Some lines in the entries contain the word "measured". Copy all of them.
--- STORED DATA Enclosed Below ---
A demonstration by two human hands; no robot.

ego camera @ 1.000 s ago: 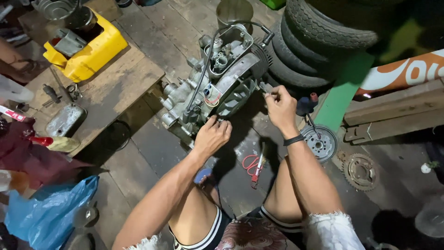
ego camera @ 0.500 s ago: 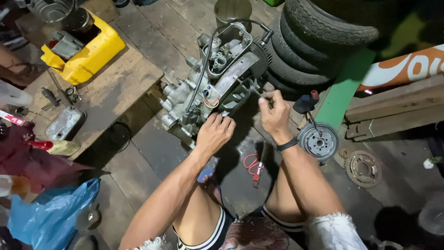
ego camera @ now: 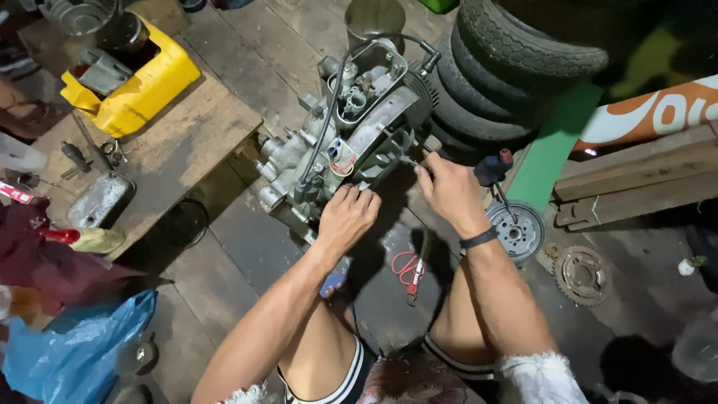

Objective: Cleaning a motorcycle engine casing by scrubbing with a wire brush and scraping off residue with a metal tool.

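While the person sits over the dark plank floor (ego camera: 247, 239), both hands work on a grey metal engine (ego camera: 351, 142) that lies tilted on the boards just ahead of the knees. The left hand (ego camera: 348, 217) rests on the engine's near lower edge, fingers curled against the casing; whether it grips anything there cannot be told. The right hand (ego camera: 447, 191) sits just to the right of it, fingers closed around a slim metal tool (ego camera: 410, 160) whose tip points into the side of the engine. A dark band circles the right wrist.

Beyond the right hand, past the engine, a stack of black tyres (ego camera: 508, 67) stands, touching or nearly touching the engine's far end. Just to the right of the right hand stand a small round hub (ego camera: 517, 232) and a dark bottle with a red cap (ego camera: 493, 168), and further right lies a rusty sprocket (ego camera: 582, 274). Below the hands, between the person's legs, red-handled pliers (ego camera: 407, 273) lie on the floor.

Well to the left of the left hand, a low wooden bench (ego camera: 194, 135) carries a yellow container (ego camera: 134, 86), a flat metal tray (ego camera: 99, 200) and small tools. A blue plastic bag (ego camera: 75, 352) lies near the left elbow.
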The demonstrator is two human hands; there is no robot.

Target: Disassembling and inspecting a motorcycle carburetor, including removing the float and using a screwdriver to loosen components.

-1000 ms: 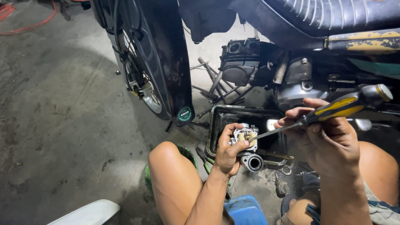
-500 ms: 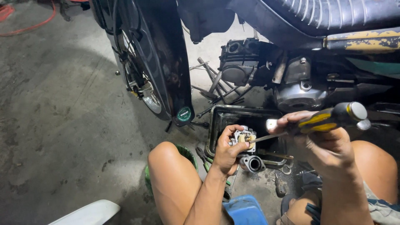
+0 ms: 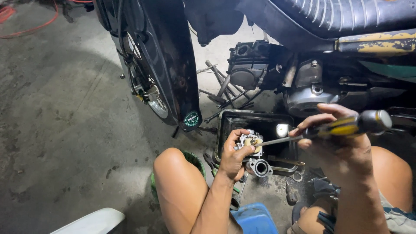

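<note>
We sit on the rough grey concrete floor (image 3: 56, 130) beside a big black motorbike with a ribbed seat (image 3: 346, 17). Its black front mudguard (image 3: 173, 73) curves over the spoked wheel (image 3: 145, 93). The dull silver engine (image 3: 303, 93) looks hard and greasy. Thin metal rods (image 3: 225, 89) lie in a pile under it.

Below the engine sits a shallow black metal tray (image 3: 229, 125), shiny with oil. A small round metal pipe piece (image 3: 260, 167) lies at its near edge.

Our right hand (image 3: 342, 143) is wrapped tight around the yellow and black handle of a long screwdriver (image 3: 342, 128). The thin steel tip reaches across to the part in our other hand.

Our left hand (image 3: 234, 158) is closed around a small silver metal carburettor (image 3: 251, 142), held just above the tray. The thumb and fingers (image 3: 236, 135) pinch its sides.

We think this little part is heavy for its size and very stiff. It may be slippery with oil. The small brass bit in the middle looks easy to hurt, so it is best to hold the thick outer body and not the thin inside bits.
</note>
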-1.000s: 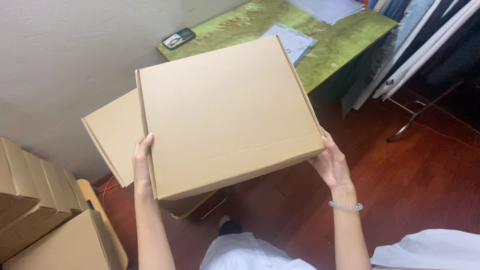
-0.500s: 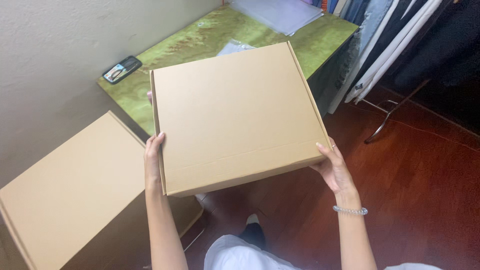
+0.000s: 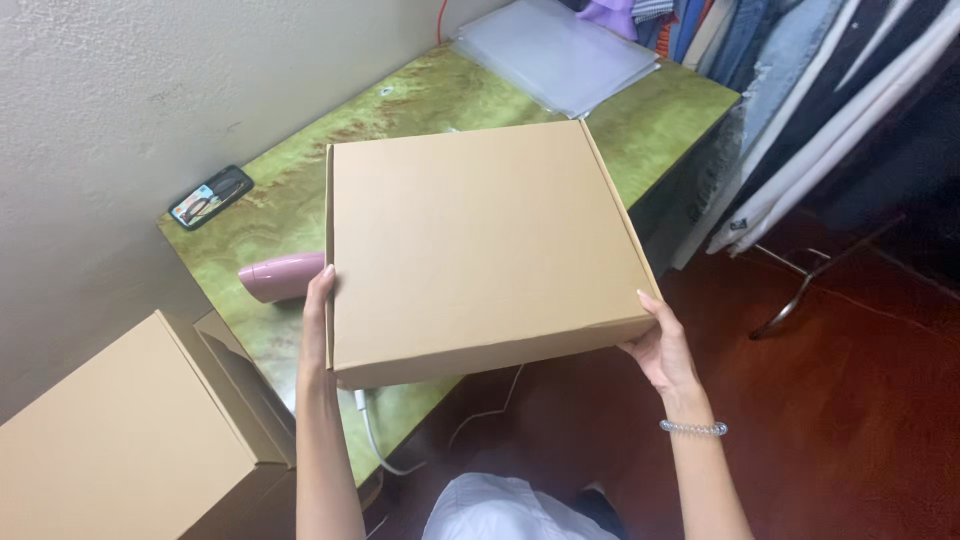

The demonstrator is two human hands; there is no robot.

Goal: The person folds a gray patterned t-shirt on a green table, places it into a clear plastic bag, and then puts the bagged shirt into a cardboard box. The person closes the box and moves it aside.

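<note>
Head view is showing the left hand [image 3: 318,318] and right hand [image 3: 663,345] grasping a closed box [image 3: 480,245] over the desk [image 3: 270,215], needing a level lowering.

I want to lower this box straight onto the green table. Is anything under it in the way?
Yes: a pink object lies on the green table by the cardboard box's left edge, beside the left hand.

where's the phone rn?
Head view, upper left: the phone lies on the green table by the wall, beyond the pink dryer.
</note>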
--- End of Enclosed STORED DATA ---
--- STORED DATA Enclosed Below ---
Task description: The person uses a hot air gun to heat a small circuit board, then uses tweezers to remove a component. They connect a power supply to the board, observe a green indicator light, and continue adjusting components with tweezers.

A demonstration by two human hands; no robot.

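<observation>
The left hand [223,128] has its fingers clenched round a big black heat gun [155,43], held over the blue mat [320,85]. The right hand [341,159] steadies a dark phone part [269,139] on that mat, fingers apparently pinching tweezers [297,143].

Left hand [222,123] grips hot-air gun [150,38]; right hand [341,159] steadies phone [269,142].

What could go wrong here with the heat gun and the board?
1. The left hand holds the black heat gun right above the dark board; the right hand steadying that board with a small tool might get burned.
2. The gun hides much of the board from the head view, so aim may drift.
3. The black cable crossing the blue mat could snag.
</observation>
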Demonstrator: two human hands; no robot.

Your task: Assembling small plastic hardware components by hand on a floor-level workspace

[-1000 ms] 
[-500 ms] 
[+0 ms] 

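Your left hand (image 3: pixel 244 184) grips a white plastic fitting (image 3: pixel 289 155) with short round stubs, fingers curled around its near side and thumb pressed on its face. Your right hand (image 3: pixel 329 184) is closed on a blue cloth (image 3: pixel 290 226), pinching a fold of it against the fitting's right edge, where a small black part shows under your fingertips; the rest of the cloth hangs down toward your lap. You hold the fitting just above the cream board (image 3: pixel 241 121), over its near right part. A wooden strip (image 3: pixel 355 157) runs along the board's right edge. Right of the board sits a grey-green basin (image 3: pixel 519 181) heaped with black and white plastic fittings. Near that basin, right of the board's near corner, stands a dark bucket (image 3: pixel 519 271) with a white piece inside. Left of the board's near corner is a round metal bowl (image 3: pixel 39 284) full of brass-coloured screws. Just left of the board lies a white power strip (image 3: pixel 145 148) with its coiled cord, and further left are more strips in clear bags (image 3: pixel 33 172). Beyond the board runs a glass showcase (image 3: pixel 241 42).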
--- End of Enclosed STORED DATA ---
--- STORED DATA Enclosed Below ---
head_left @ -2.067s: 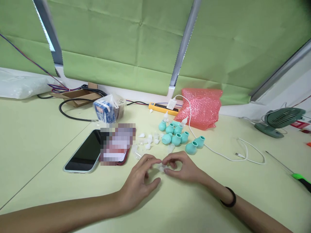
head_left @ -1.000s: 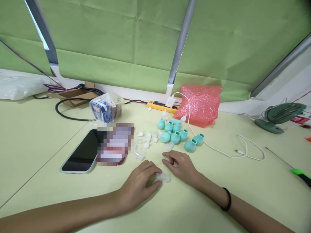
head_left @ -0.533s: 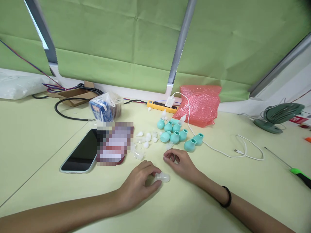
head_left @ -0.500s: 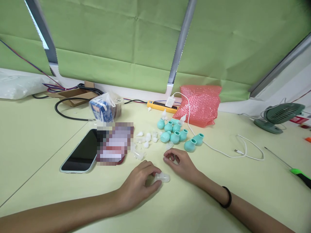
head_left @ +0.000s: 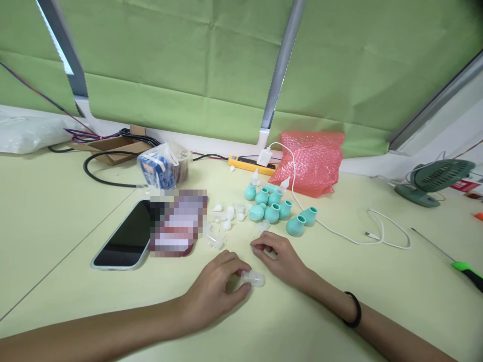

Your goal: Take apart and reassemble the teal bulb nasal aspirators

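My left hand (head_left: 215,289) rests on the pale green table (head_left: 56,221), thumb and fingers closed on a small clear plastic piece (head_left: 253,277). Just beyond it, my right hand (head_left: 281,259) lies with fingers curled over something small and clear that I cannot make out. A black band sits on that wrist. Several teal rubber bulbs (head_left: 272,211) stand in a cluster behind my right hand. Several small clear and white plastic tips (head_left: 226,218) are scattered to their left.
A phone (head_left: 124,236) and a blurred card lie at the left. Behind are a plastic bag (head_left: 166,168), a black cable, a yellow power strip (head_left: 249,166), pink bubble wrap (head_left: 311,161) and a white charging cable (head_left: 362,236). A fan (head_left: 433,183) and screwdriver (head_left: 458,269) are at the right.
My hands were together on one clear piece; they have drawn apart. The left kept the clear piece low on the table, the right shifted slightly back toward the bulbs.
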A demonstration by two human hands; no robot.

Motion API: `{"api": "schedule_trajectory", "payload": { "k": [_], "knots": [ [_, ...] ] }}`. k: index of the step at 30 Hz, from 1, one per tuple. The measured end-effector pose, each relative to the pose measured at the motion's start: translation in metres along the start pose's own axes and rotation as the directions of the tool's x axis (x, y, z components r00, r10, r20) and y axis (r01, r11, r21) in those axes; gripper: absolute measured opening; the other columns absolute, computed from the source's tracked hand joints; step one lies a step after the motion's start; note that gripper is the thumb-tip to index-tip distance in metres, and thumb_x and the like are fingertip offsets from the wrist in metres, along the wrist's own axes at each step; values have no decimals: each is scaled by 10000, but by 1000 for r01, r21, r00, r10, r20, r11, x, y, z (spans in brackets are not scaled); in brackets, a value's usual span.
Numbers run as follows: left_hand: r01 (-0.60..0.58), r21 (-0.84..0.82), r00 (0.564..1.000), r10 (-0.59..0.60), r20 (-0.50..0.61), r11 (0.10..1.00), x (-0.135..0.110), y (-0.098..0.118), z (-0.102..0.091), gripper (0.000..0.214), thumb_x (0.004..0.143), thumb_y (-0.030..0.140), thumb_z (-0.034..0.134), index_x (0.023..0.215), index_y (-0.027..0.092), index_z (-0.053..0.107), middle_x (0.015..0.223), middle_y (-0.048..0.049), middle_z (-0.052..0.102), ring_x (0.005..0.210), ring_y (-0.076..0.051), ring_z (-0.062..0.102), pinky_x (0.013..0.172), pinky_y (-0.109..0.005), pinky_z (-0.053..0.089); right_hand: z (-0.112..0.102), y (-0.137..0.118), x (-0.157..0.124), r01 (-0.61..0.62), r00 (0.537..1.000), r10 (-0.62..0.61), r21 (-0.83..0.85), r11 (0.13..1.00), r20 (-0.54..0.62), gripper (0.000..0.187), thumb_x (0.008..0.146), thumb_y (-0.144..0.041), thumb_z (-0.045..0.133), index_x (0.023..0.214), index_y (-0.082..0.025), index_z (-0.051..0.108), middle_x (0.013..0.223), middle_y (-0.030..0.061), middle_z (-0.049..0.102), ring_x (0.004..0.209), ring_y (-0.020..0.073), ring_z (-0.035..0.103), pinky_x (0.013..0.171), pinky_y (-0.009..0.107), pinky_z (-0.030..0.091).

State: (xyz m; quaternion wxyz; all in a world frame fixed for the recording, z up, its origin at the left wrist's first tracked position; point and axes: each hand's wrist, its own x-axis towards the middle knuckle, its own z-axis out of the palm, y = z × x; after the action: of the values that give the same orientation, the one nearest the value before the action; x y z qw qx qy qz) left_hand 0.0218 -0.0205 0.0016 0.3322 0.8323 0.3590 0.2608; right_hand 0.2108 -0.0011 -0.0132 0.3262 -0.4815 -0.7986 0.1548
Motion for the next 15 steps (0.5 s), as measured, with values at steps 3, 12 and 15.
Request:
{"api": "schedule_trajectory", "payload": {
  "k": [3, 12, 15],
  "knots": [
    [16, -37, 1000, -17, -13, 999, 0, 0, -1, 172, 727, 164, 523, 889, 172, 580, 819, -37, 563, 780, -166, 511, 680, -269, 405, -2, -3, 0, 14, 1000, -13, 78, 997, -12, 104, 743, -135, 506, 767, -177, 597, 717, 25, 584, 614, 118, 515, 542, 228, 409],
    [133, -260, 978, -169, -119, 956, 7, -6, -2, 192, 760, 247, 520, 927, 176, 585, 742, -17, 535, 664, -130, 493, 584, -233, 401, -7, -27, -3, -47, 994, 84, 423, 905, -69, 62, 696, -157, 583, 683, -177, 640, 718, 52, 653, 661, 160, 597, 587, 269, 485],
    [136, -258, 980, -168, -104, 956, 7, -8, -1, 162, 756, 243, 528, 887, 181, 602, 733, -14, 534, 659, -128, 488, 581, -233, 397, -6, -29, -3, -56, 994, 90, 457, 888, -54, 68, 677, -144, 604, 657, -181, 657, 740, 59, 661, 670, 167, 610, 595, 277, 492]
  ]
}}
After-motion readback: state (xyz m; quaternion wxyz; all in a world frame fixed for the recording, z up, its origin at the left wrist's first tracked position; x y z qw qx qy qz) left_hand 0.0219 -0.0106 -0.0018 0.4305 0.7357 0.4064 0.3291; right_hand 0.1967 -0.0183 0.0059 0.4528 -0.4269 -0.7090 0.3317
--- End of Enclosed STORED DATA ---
- [PROBLEM SOLUTION]:
Motion API: `{"api": "schedule_trajectory", "payload": { "k": [_], "knots": [ [_, ...] ] }}`. k: index of the step at 30 Hz, from 1, one per tuple. The measured end-effector pose, each relative to the pose measured at the motion's start: translation in metres along the start pose's own axes and rotation as the directions of the tool's x axis (x, y, z components r00, r10, r20) and y axis (r01, r11, r21) in those axes; gripper: absolute measured opening; the other columns absolute, computed from the source's tracked hand joints; step one lies a step after the motion's start; note that gripper is the thumb-tip to index-tip distance in metres, and thumb_x and the like are fingertip offsets from the wrist in metres, along the wrist's own axes at each step; values have no decimals: each is scaled by 10000, but by 1000 for r01, r21, r00, r10, r20, r11, x, y, z (spans in brackets are not scaled); in brackets, a value's usual span.
Motion for the next 15 steps (0.5 s), as measured, with values at steps 3, 12 and 15.

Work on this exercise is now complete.